Task to complete:
What is needed is an exact copy of the whole listing below, with no pictures.

*** Opening of Dataset excerpt ***

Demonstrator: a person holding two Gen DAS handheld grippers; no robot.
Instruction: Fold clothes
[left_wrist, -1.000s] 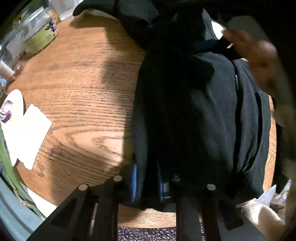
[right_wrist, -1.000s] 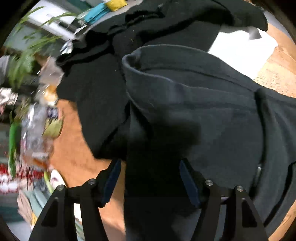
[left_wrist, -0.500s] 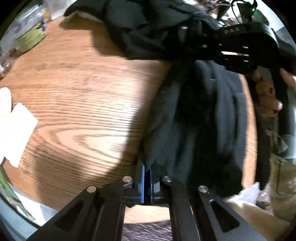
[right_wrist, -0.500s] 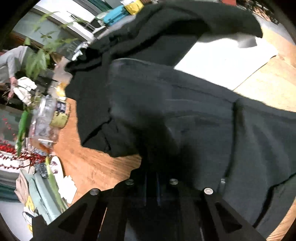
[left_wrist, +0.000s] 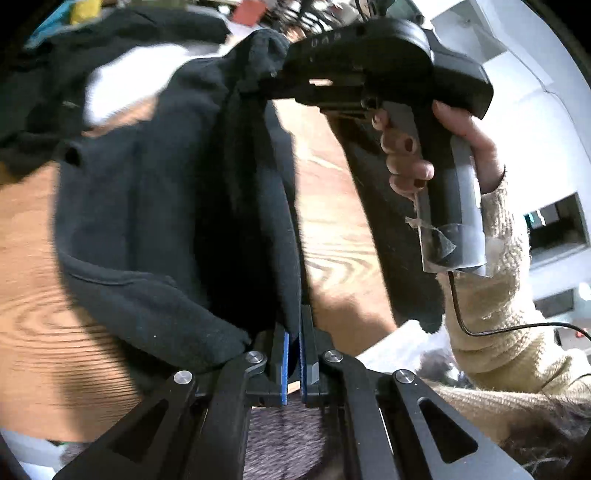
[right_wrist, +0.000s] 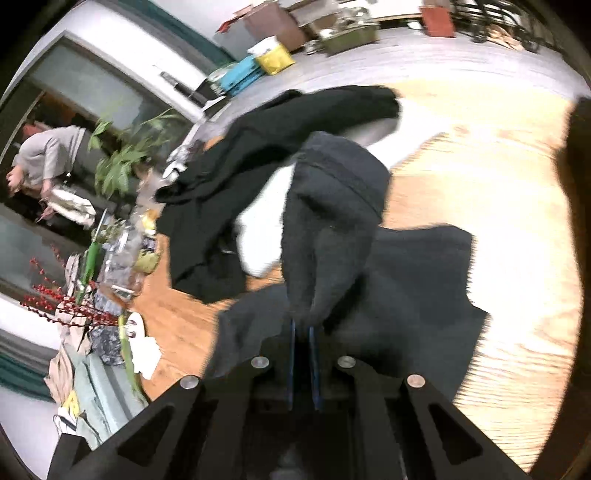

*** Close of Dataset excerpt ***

Answer box:
Demonstrator: a person holding two Gen DAS handheld grippers; no robot.
Instruction: Fold clothes
[left_wrist, -1.000s] 
[right_wrist, -1.000s] 
[left_wrist, -0.500s] 
[right_wrist, -0.500s] 
[left_wrist, +0.000s] 
[right_wrist, +0.000s] 

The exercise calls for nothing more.